Arizona Democrats try to strangle the No Labels baby while it's still in the cradle

No Labels wants to challenge the Democratic and Republican parties and their stranglehold on American politics.
No Labels wants to challenge the Democratic and Republican parties and their stranglehold on American politics.

One of the major motivating forces in America over the past quarter-century has been the rising contempt for the country’s two major political parties – the Republicans and Democrats.

Arizona has reflected this disgust as independent voters have become one-third of the electorate and have surpassed one of the parties – the Democrats – in registered voters.

When we first began seeing this phenomenon at The Arizona Republic Opinions pages some two decades ago, we asked our then illustrator Tony Bustos to design a logo for the independents that could rival the elephant and donkey.

He drew a cat, a decidedly independent creature, with a straw hat like Professor Harold Hill, as in “We’ve got trouble, right here in River City.”

No Labels has promised a 'Unity Ticket'

As these voters exercised their quiet rebellion on the registration rolls, it was just a matter of time before someone tried to quantify, classify and coalesce the phenomenon.

An example is Arizona State University’s announcement last October that it was creating a new research center “to examine growing political power of unaffiliated voters.”

This year, the political organization No Labels is spending $70 million to create a “Unity Ticket” for the 2024 presidential election.

This has made one of the major parties apoplectic, provoking Democrats nationally and in Arizona to try to strangle the baby in the cradle.

Democrats sue to keep them off ballot

The Arizona Democratic Party made national news last week when it announced it is suing No Labels on grounds that it technically botched the petition gathering.

Their lawsuit goes on to claim that one of their own, Adrian Fontes, the new Democratic secretary of state in Arizona, also blundered when he accepted No Labels’ botched paperwork.

Lawsuit alleges: No Labels Party broke the law to get on the ballot

All of this is out of character for Arizona Democrats, who are more accustomed to screaming at Republicans and chamber types for using the courts and petition technicalities to block candidates and initiatives from the ballot.

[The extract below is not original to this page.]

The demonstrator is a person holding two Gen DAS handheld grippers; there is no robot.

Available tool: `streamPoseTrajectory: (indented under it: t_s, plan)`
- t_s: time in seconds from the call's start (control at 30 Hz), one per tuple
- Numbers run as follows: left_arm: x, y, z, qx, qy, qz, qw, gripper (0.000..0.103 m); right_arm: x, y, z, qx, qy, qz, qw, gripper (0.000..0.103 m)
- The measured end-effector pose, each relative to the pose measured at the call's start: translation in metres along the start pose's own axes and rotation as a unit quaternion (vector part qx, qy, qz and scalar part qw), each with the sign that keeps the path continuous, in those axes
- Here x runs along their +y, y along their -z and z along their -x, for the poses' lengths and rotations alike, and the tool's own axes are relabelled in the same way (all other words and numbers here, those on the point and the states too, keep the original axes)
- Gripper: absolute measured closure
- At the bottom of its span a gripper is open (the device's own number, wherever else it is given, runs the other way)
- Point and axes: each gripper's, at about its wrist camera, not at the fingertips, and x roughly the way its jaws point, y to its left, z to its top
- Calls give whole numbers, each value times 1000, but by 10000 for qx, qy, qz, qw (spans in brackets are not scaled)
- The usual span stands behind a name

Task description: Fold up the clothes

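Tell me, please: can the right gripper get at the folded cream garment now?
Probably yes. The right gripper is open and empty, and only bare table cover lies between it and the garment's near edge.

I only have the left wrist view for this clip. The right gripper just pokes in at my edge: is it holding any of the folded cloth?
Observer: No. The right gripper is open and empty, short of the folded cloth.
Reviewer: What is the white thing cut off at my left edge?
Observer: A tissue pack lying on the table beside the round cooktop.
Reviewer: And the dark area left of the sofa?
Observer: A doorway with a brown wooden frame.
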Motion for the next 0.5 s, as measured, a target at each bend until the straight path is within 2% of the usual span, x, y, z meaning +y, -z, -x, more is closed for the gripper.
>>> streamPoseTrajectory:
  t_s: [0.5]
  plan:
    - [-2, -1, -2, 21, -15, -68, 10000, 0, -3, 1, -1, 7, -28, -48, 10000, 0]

Democrats fancy themselves as The Party of Let The People Speak when they’re not The Party of Grab the Independent Voters by the Throat.

Nationally, Democrats have warned that a No Labels third-party ticket could put Donald Trump in the White House again.

“A sensible, centrist, moderate, anti-partisan candidate, as No Labels is seeking, will succeed in electing Trump, the most divisive, polarizing politician of modern times,” said Democratic strategist Paul Begala to CNN.

No Labels hasn't identified its donors

Roy Herrera, the Democrats’ attorney in Arizona, cautions that No Labels is a different kind of cat, a crafty cat, that has organized under a section of the Internal Revenue Code that lets it conceal its donors.

You know the expression “dark money.” All you need know is that the Democrats don’t like dark money that isn’t their own dark money.

Their lawsuit asserts that “To date, No Labels has not publicly disclosed its donors, leaving the sources of much of its funding largely unknown,” Capitol Media Services’ Howard Fischer reports.

“Nor has No Labels publicly identified the donors behind the initiative to have it certified as a political party in Arizona, despite federal laws requiring political party committees spending more than $5,000 to influence a federal election to identify their donors in filings with the Federal Election Commission.”

Its goal: To moderate the Rs and Ds

In a March 15 op-ed in The Hill, No Labels co-founder Benjamin F. Chavis Jr. explained that his organization is “not a third political party. We are a national movement of Democrats, Republicans and Independents working to bring America’s leaders together to develop common-sense two-party solutions to America’s biggest problems.”

In other words, they’re rallying the voters who took one look at America’s two traditional parties and said, “I’d rather be horsewhipped and lobotomized before I become a Republican or Democrat.”

Who can blame those voters?

America has grown more polarized as its two major parties grow more extreme. Chavis explained that No Labels would love nothing more than the two parties moderate so they could pack up and go home.

“If establishment figures in both parties don’t want an independent ticket to run, they can simply stop pandering to the loudest and most extreme voices in their respective parties.”

That’s an interesting proposition. One that would prompt many Arizonans to nod their head in agreement.

Not the Arizona Democratic Party.

They’re gonna sue.

Phil Boas is an editorial columnist for The Arizona Republic. Email him at phil.boas@arizonarepublic.com.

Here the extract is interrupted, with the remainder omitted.